Your objective
Retype each line of the material exactly, please, skipping any picture in it.

Data to use
§

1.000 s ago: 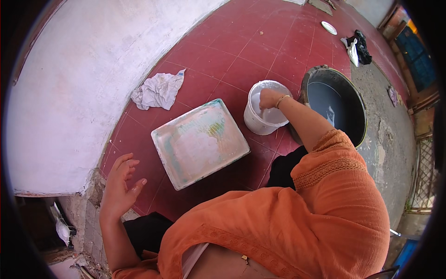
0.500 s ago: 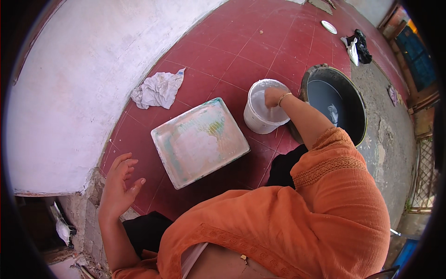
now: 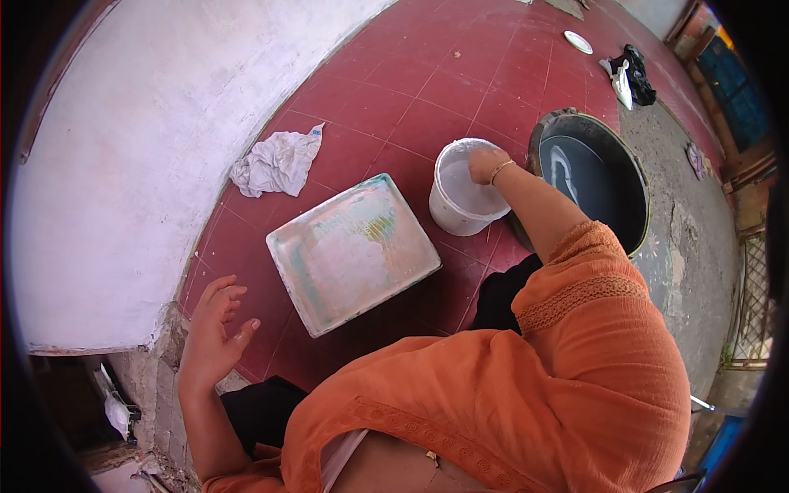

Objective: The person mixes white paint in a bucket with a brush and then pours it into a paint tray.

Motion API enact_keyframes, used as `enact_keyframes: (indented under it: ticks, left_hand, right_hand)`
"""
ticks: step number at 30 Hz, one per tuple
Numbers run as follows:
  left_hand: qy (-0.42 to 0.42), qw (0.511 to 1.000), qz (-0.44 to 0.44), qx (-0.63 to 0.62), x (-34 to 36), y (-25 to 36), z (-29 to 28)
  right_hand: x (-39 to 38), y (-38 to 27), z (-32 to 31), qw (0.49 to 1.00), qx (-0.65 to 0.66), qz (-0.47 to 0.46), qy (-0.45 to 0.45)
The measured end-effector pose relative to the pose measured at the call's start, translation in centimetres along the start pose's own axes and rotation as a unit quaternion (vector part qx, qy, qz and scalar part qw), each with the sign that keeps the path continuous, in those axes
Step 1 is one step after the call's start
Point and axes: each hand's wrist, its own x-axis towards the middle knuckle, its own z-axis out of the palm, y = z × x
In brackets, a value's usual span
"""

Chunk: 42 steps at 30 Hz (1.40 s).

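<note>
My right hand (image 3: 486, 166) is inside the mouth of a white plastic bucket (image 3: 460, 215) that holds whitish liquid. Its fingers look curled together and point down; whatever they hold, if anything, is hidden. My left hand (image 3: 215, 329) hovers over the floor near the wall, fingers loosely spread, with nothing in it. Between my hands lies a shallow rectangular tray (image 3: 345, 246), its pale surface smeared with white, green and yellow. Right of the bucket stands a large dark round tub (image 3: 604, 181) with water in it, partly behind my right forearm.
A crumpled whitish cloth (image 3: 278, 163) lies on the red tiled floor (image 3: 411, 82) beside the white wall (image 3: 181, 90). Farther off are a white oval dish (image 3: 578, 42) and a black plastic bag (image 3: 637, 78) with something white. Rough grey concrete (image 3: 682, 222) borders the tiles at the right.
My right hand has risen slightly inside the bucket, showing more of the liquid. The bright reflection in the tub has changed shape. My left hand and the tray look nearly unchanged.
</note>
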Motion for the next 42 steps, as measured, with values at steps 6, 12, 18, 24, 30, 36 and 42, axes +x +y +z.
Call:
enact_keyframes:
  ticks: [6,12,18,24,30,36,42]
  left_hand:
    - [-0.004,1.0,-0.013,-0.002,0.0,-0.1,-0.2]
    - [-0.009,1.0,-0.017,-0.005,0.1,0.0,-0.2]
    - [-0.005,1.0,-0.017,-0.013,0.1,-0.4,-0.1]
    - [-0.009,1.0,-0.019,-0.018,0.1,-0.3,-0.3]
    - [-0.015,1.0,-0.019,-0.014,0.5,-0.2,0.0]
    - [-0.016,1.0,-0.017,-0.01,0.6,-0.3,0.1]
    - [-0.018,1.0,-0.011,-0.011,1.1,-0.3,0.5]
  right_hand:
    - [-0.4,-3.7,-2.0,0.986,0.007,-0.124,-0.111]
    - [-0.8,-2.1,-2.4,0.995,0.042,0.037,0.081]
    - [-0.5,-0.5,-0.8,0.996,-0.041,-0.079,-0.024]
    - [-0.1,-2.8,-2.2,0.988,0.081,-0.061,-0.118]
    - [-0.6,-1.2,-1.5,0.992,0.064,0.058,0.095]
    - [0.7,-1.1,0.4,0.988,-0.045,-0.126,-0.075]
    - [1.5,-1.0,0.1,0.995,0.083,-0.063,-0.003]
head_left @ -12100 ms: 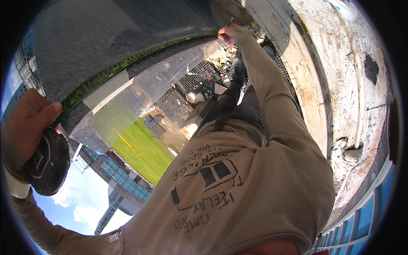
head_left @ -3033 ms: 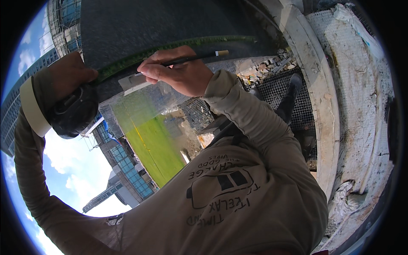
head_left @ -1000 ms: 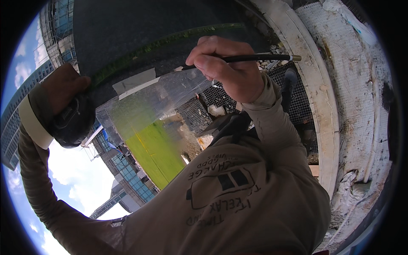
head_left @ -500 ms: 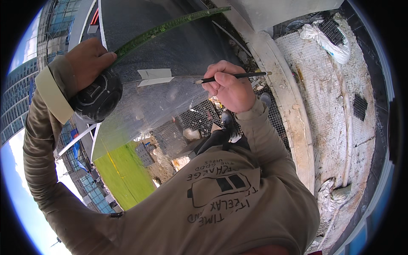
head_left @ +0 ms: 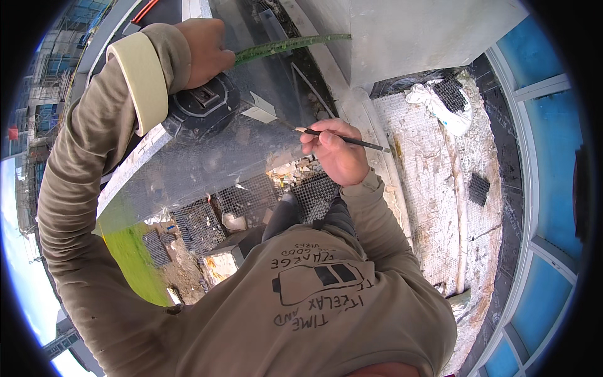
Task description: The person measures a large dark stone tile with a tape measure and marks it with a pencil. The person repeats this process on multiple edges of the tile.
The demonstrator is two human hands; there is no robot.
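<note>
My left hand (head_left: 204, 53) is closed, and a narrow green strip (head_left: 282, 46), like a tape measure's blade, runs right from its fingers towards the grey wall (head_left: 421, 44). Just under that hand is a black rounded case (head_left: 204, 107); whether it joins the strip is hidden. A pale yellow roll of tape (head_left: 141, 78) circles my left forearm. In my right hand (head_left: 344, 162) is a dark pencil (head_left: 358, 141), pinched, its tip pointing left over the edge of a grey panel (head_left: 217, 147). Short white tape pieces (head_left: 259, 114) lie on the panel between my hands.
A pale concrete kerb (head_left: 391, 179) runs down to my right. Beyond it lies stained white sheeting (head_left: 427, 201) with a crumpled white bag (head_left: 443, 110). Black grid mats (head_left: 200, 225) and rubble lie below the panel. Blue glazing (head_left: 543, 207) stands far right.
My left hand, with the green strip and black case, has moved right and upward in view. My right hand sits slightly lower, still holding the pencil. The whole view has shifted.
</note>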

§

Answer space
1.000 s ago: 
0.500 s ago: 
now: 

Objective: The person mixes white paint in a bucket with a brush and then pours it into a paint tray.

Motion API enact_keyframes, used as `enact_keyframes: (indented under it: ticks, left_hand, right_hand)`
"""
ticks: step number at 30 Hz, one per tuple
Numbers run as follows:
  left_hand: qy (-0.42 to 0.42), qw (0.511 to 1.000), qz (-0.44 to 0.44), qx (-0.63 to 0.62), x (-34 to 36), y (-25 to 36), z (-29 to 28)
  right_hand: x (-39 to 38), y (-38 to 27), z (-32 to 31), qw (0.49 to 1.00), qx (-0.65 to 0.66), qz (-0.47 to 0.46), qy (-0.45 to 0.45)
The measured end-effector pose relative to the pose measured at the call's start, translation in centimetres along the start pose's own axes and rotation as a unit quaternion (vector part qx, qy, qz and scalar part qw), each with the sign that keeps the path continuous, in those axes
Step 1 is one step after the call's start
Point and axes: each hand's wrist, its own x-axis towards the middle knuckle, its own z-axis out of the palm, y = z × x
In brackets, a value's usual span
"""

Chunk: 42 steps at 30 Hz (1.40 s).

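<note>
My right hand (image 3: 486, 166) is inside the mouth of a white plastic bucket (image 3: 460, 215) that holds whitish liquid. Its fingers look curled together and point down; whatever they hold, if anything, is hidden. My left hand (image 3: 215, 329) hovers over the floor near the wall, fingers loosely spread, with nothing in it. Between my hands lies a shallow rectangular tray (image 3: 345, 246), its pale surface smeared with white, green and yellow. Right of the bucket stands a large dark round tub (image 3: 604, 181) with water in it, partly behind my right forearm.
A crumpled whitish cloth (image 3: 278, 163) lies on the red tiled floor (image 3: 411, 82) beside the white wall (image 3: 181, 90). Farther off are a white oval dish (image 3: 578, 42) and a black plastic bag (image 3: 637, 78) with something white. Rough grey concrete (image 3: 682, 222) borders the tiles at the right.
My right hand has risen slightly inside the bucket, showing more of the liquid. The bright reflection in the tub has changed shape. My left hand and the tray look nearly unchanged.
</note>
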Motion for the next 42 steps, as measured, with values at steps 6, 12, 18, 24, 30, 36 and 42, axes +x +y +z.
Call:
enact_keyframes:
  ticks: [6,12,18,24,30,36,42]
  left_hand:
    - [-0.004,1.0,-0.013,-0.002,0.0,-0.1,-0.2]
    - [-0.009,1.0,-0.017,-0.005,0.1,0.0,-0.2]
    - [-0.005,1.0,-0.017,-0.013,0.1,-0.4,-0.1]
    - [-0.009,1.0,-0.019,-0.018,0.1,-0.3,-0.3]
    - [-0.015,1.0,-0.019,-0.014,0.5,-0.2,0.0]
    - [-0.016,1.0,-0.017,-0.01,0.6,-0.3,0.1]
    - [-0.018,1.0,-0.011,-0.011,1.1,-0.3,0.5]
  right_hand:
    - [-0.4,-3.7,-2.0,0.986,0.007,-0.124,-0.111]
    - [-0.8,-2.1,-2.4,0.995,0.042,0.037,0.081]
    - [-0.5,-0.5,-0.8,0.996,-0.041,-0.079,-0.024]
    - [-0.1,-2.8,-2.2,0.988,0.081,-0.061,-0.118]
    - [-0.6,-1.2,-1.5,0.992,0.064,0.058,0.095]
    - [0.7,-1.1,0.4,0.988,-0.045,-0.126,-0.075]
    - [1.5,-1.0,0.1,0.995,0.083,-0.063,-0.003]
head_left @ -12100 ms: 
head_left @ -3033 ms: 
head_left @ -1000 ms: 
head_left @ -500 ms: 
head_left @ +0 ms: 
Task description: The person measures a large dark stone tile with a tape measure and marks it with a pencil. The person repeats this process on multiple edges of the tile.
The demonstrator is two human hands; there is no robot.
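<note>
My left hand (head_left: 204, 53) is closed, and a narrow green strip (head_left: 282, 46), like a tape measure's blade, runs right from its fingers towards the grey wall (head_left: 421, 44). Just under that hand is a black rounded case (head_left: 204, 107); whether it joins the strip is hidden. A pale yellow roll of tape (head_left: 141, 78) circles my left forearm. In my right hand (head_left: 344, 162) is a dark pencil (head_left: 358, 141), pinched, its tip pointing left over the edge of a grey panel (head_left: 217, 147). Short white tape pieces (head_left: 259, 114) lie on the panel between my hands.
A pale concrete kerb (head_left: 391, 179) runs down to my right. Beyond it lies stained white sheeting (head_left: 427, 201) with a crumpled white bag (head_left: 443, 110). Black grid mats (head_left: 200, 225) and rubble lie below the panel. Blue glazing (head_left: 543, 207) stands far right.
My left hand, with the green strip and black case, has moved right and upward in view. My right hand sits slightly lower, still holding the pencil. The whole view has shifted.
</note>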

The work on the exercise is done.